• Work to complete:
After finding the line containing "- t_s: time" below, please output that line and each following one through the line containing "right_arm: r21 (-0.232", exactly as written.

• Provided material:
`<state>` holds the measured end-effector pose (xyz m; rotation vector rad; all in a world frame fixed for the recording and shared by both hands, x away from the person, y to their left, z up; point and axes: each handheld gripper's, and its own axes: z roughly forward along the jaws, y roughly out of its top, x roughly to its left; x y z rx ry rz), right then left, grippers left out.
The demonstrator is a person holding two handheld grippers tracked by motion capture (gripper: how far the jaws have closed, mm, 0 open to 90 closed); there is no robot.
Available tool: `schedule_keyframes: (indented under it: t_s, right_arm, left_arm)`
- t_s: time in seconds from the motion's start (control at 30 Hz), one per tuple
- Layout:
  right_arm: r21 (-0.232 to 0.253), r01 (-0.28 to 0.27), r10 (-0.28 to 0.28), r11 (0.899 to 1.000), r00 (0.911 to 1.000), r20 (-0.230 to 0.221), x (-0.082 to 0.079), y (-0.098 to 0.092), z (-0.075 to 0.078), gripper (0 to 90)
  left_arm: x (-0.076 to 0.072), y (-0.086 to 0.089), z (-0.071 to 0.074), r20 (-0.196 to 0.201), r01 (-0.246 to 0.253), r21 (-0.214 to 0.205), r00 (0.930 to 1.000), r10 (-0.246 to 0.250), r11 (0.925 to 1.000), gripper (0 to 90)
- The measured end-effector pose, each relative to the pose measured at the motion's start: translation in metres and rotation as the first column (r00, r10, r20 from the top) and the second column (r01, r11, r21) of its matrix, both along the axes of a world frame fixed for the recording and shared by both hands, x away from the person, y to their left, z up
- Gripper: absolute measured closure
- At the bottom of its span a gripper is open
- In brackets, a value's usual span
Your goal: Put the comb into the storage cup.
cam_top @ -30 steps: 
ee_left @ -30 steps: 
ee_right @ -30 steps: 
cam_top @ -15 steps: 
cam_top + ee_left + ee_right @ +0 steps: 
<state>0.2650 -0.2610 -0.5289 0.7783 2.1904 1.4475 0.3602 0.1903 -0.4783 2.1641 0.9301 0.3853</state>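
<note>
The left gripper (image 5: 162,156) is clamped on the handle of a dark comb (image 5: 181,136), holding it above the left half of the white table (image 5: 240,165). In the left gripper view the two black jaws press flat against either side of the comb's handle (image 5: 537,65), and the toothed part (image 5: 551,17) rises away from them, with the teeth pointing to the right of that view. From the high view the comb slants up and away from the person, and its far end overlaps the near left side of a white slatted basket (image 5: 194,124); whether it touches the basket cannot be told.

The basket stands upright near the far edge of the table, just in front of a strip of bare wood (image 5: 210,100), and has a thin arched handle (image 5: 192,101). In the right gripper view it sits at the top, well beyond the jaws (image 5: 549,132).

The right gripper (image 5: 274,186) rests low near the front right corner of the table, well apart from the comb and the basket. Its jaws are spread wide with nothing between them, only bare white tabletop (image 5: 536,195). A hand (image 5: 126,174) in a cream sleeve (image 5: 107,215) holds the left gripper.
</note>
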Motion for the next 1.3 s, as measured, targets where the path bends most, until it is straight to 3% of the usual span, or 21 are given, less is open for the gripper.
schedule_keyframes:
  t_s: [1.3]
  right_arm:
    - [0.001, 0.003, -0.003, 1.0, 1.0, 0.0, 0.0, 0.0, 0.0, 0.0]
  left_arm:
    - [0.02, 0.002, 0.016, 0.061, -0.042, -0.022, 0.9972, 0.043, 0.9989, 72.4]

• Result of the exercise:
- t_s: time in seconds from the motion's start (control at 30 Hz), one per tuple
- Layout:
  right_arm: r21 (-0.232 to 0.253), r01 (-0.28 to 0.27), r10 (-0.28 to 0.28), r11 (0.899 to 1.000), r00 (0.911 to 1.000), r20 (-0.230 to 0.221), x (-0.082 to 0.079), y (-0.098 to 0.092), z (-0.075 to 0.078), gripper (0 to 90)

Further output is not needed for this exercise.